Lastly, it is important to also consider the implication of an individual’s underlying genetic variation, and its interaction with environmental factors, when assessing the impact of the environment on genome regulation. For instance, we know that GWAS explain only a portion of the heritability of NCDs such as obesity and MS (Silventoinen et al., 2016; International Multiple Sclerosis Genetics Consortium, 2019) and that GWAS cannot explain all the variability of traits; many causative loci exist in intergenic regions of the genome (Manolio et al., 2009), and further, disease heritability has been observed to interact with an individual’s environment [e.g., (Hüls et al., 2021; Jacobs et al., 2021; Ye et al., 2021)]. Therefore, since underlying genetic variation may influence, e.g., methylation patterns if that variation is at a modifiable cytosine residue, genetic variation cannot be discounted when attempting to predict the phenotypic effects of our environments.
How do the layers of complexity interact to influence phenotypes? Reductionist approaches that do not integrate these different levels of information may miss many of the crucial interactions that determine how our genomes orchestrate a biological response to our environments.

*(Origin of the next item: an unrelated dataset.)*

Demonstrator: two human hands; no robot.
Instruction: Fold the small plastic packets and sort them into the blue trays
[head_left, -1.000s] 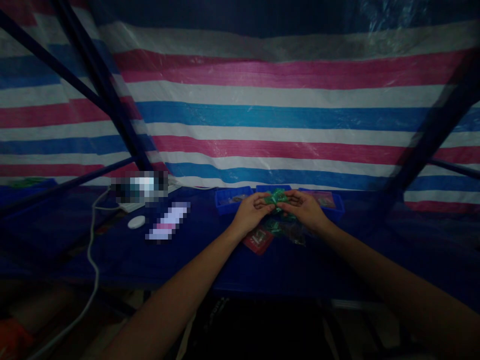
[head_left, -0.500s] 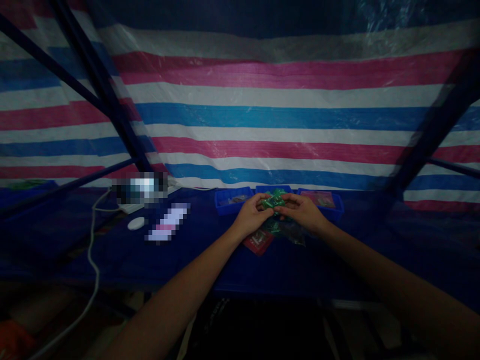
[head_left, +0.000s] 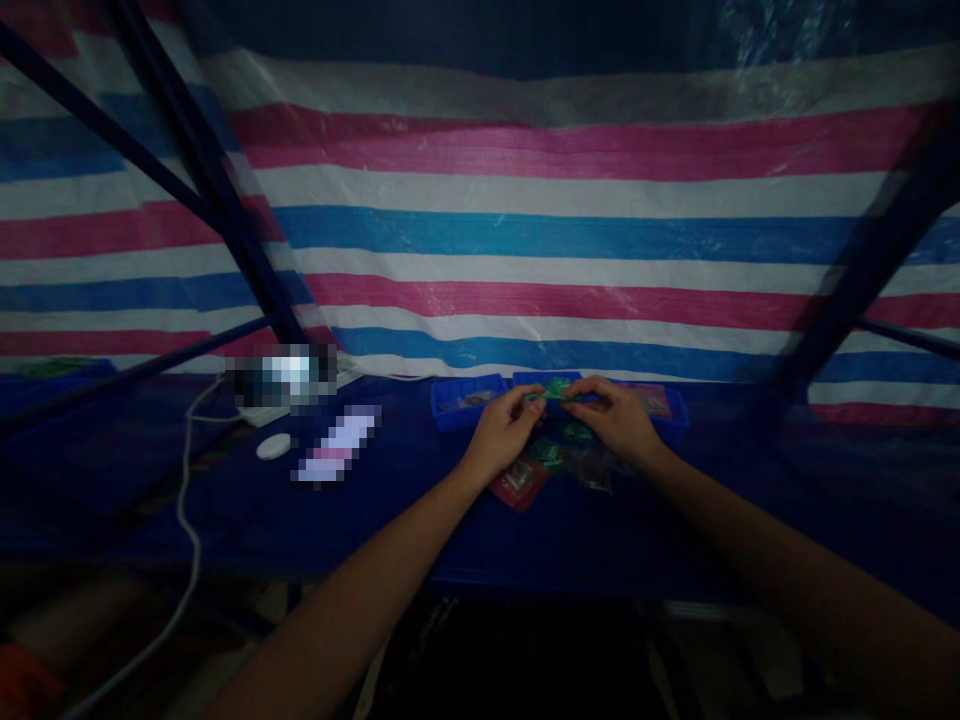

In so doing, we will lessen our ability to investigate the effects of our environmental exposures and lose our power to predict how they might be influencing our health.

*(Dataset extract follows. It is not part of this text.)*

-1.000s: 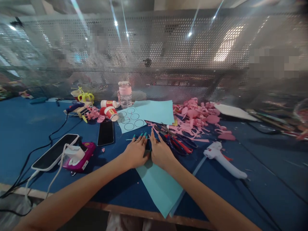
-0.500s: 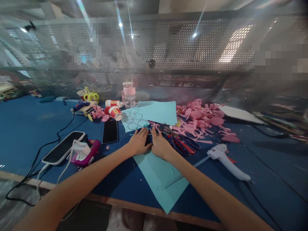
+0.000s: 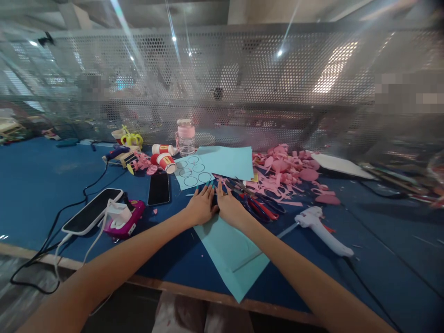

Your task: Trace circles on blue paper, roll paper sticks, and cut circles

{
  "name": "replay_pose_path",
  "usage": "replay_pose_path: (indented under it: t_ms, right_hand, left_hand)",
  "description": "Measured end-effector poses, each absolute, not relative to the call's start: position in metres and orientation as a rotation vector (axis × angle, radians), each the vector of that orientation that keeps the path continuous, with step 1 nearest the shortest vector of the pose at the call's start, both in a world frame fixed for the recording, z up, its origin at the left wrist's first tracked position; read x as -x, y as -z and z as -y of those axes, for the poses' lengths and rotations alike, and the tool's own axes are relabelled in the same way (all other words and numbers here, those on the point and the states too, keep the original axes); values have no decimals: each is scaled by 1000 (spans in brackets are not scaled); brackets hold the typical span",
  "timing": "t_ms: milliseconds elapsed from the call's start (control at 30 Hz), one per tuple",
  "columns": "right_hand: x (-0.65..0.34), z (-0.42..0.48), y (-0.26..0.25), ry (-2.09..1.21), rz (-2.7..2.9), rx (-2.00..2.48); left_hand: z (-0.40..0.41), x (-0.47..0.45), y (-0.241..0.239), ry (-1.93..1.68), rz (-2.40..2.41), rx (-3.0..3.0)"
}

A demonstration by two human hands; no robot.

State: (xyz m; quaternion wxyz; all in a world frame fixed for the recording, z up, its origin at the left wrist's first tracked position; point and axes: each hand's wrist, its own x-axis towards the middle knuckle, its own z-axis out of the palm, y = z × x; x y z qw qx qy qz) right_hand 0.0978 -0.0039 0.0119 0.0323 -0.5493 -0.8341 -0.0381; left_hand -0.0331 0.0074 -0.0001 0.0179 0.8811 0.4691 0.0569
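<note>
A light blue paper sheet (image 3: 222, 249) lies slantwise in front of me, one corner near the table's front edge. My left hand (image 3: 201, 206) rests at its far end, fingers stretched out and pointing away. Beside it, my right hand (image 3: 229, 208) lies on the same end with fingers extended, thumb side inward. Whatever is beneath the fingertips is hidden. Just beyond them is a light blue sheet printed with black circles (image 3: 194, 172), next to plain blue sheets (image 3: 231, 162). Scissors with dark blue and red handles (image 3: 258, 208) lie right of my right hand.
A white glue gun (image 3: 324, 233) lies at the right, behind it a heap of pink scraps (image 3: 280, 166). On the left are a black phone (image 3: 158, 189), a white-edged phone (image 3: 93, 212) and a purple power socket (image 3: 135, 222). Paper cups (image 3: 165, 162) and a bottle (image 3: 186, 138) stand farther back.
My hands stay almost in place on the blue sheet; the left fingers look slightly more spread. The view has shifted a little.
</note>
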Motion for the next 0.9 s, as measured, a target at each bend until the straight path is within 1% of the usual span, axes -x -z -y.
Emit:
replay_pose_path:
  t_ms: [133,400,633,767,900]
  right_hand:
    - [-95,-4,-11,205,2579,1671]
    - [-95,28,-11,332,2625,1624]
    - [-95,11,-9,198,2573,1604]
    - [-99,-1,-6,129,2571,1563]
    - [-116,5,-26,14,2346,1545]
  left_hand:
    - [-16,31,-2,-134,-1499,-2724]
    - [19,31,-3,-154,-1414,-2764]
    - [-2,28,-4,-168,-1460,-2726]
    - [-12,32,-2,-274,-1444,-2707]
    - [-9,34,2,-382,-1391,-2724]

How Research is Exploring Integrated Approaches to Understanding the Impact of the Environment on Disease
Non-communicable diseases are diseases that are non-infectious in nature, but nevertheless cause severe and debilitating disease, and are a major public health burden and cause of morbidity and mortality (W.H. Organization, 2019). Perhaps due to our ‘transition to modernity’ (Corbett et al., 2018) such diseases are increasing in prevalence globally, making them the focus of intense research. Here, we focus on examples of the application of integrated, multi-omic approaches to several NCDs that are all themselves a product of the interaction between environmental exposures and genetic predisposition.
Obesity
Obesity is by far the most prevalent NCD for which data on integrated, multi-omic approaches exist. This is because obesity is a major public health burden, increasing in prevalence (Abarca-Gómez et al., 2017) and is a risk factor for many other metabolic diseases such as type II diabetes, cardiovascular disease, and some cancers (Johnson et al., 2015; Weihrauch-Blüher et al., 2019). Obesity is driven by a combination of an underlying genetic predisposition, and environmental factors (Albuquerque et al., 2017), including in utero exposures (Tounian, 2011). This means that unpacking underlying genetics, maternal and individual environmental effects to determine which environmental impacts are causative, versus those that are correlational, is difficult.

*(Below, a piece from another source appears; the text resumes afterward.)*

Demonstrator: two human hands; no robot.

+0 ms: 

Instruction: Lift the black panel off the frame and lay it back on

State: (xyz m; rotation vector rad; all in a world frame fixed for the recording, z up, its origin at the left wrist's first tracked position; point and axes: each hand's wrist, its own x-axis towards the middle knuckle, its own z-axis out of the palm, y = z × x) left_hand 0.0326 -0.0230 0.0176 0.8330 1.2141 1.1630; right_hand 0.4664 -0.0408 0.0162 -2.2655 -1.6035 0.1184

A handful of studies demonstrate an integrated approach, not necessarily on the impact of the environment, but rather, exploring multiple layers of genomic data to detect genomic changes relevant to a phenotype. For example, a recent study by van der Kolk et al. (van der Kolk et al., 2021) investigated the link between obesity and metabolic complications through the application of RNA sequencing, proteomics and metabolomics; their study cohort contained 49 BMI-discordant monozygotic twin pairs, meaning their shared genetic background enabled the researchers to build a metabolic and genomic profile of acquired (environmentally-dependent) obesity. The authors detected a downregulation of mitochondrial pathways and an upregulation of inflammatory pathways, along with alterations to the metabolome that were specific to acquired obesity. However, while this is a strong example of investigations of multiple types of genomic data, these data are not strictly integrated in their analyses. Rather, Kolk et al. present these data side-by-side as independent profiles in a manner that reinforces the biological interpretations without achieving true integration as a means of tracing cause and effect.
Integration, has been attempted in other obesity studies. For example, Chen et al. (Chen et al., 2021), citing a recent epigenome-wide association study that linked individual CpG sites with obesity traits (Sayols-Baixeras et al., 2017), explored the correlation between DNA methylation and gene expression. Their study reported associations between genes that were differentially expressed and differentially methylated. They also identified two novel genes, S100A8 and S100A9, expression of which correlated negatively with methylation and were associated with increased obesity. This study highlights the strength of integrating DNA methylation and gene expression data to deepen our understanding of the relationships between DNA methylation and gene expression in complex phenotypes.
Many genomic analyses are applied to human studies retrospectively as part of post-hoc analyses, and many are also limited in their scope, in terms of type of data available, tissue of origin, and cohort size. Unsurprisingly, then, we can gain more insight into integrated multi-omic approaches using models of human disease. For example, Joslin et al. (Joslin et al., 2021) recently attempted to functionally interpret genome-wide association study data in obesity, by capturing information on chromatin accessibility, gene expression, and long-range enhancer-promoter interactions, in human-induced pluripotent stem cell (iPSC)-derived hypothalamic neurons. Their data indicated that the genetic architecture at GWAS loci is complex, but nevertheless they were able to detect putative enhancer-modulating variants that have regulatory properties in their cell line, at obesity-related loci. The strength of their highly integrated approach, and the increase in scope offered by using a cell line (therefore only a ‘single’ genome) has allowed them to develop a pipeline to prioritize GWAS target genes for functional follow up, potentially limiting the number of functional loci that further studies may need to investigate in human-based cohorts. Joslin et al.’s study highlights the potential of integrating multiple layers of genomic complexity. The expansion of their pipeline to include, e.g., DNA methylation data, along with environmental variables that drive epigenetic variation between individuals, could drive further discoveries in this area, by facilitating a clearer understanding of how epigenetic mechanisms contribute to the association between SNPs and enhancer-promoter interactions.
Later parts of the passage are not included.